REQUIREMENT
Pictures in the data should be dropped; transcribe exactly the lines from the one that has "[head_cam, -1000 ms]" through the one that has "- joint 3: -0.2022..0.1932".

DATA EXTRACT

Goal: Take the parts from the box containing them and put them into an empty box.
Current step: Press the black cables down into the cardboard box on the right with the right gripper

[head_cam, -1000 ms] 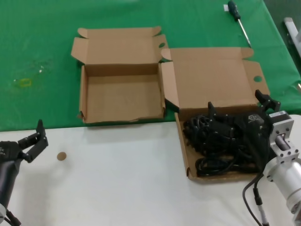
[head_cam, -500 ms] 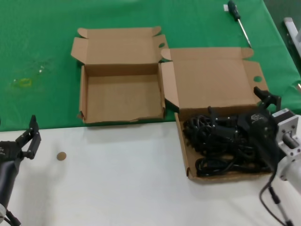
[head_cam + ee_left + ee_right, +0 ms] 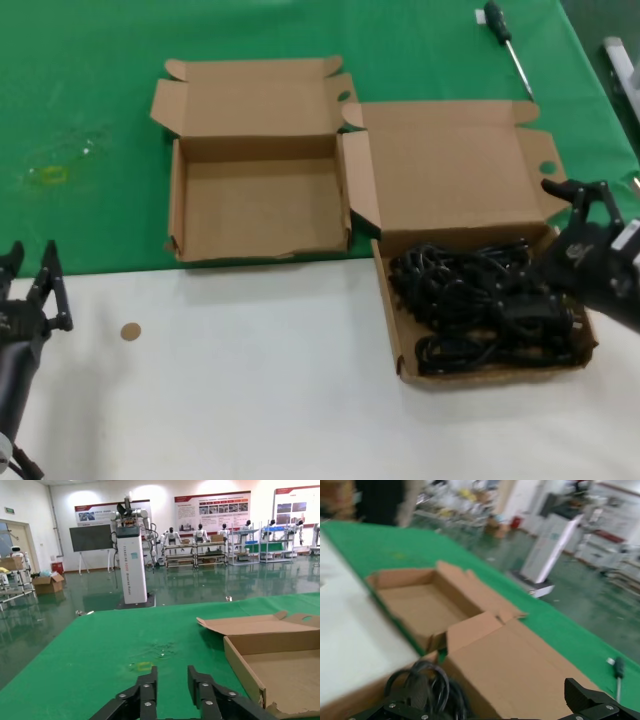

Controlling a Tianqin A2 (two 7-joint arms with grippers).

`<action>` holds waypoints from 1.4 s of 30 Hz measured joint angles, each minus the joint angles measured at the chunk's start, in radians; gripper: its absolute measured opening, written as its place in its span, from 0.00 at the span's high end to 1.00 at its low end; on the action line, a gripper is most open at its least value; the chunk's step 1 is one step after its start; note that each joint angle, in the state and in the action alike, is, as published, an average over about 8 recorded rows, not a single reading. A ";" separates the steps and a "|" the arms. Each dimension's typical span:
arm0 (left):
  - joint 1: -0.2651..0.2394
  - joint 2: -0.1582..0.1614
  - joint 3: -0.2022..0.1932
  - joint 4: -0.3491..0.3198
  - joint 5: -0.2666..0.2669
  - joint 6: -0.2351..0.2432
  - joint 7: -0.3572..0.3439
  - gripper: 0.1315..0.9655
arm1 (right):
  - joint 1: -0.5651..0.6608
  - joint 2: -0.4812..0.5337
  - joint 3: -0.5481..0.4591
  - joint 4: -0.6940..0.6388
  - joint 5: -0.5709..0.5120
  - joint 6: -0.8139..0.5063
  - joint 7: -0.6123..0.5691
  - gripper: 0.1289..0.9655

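The right gripper [image 3: 590, 235], jaws spread wide and holding nothing, hangs over the right edge of the wide box [image 3: 455, 175], where the cables [image 3: 470, 305] lie tangled. The left gripper [image 3: 30, 290], jaws slightly apart, idles at the table's left edge, well away from the empty box [image 3: 255, 215].

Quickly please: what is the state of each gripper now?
Left gripper: open, narrow gap, holding nothing.
Right gripper: open wide over the cables, holding nothing.
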 joint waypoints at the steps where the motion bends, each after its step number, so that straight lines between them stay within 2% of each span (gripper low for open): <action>1: 0.000 0.000 0.000 0.000 0.000 0.000 0.000 0.75 | 0.003 0.022 0.007 -0.002 -0.001 -0.033 -0.002 0.00; 6: 0.000 0.000 0.000 0.000 0.000 0.000 0.000 0.83 | 0.021 0.118 0.033 -0.014 -0.002 -0.194 -0.030 0.00; 11: 0.000 0.000 0.000 0.000 0.000 0.000 0.000 0.92 | 0.053 0.182 0.044 -0.043 -0.012 -0.346 -0.106 0.00; 20: 0.000 0.000 0.000 0.000 0.000 0.000 0.000 0.95 | 0.123 0.211 0.023 -0.100 -0.060 -0.521 -0.244 0.00; 30: 0.000 0.000 0.000 0.000 0.000 0.000 0.000 0.98 | 0.191 0.152 -0.018 -0.131 -0.125 -0.560 -0.283 0.01; 38: 0.000 0.000 0.000 0.000 0.000 0.000 0.000 0.98 | 0.234 0.099 -0.042 -0.159 -0.171 -0.550 -0.288 0.09; 42: 0.000 0.000 0.000 0.000 0.000 0.000 0.000 0.98 | 0.253 0.078 -0.052 -0.175 -0.191 -0.546 -0.294 0.09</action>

SOLUTION TO THE EXERCISE
[head_cam, -1000 ms] 
[head_cam, -500 ms] 
[head_cam + ee_left + ee_right, +0 ms] 

Controlling a Tianqin A2 (two 7-joint arms with grippers).

`<action>` holds waypoints from 1.4 s of 30 Hz measured joint angles, each minus the joint angles measured at the chunk's start, in radians; gripper: its absolute measured opening, written as its place in its span, from 0.00 at the span's high end to 1.00 at its low end; on the action line, a gripper is most open at its least value; the chunk's step 1 is one step after its start; note that each joint angle, in the state and in the action alike, is, as published, an average over about 8 recorded rows, not a single reading. A ";" separates the steps and a "|" the arms. Each dimension's typical span:
arm0 (left):
  - joint 1: -0.2651..0.2394
  - joint 2: -0.1582..0.1614
  - joint 3: -0.2022..0.1932

This output has been given in full.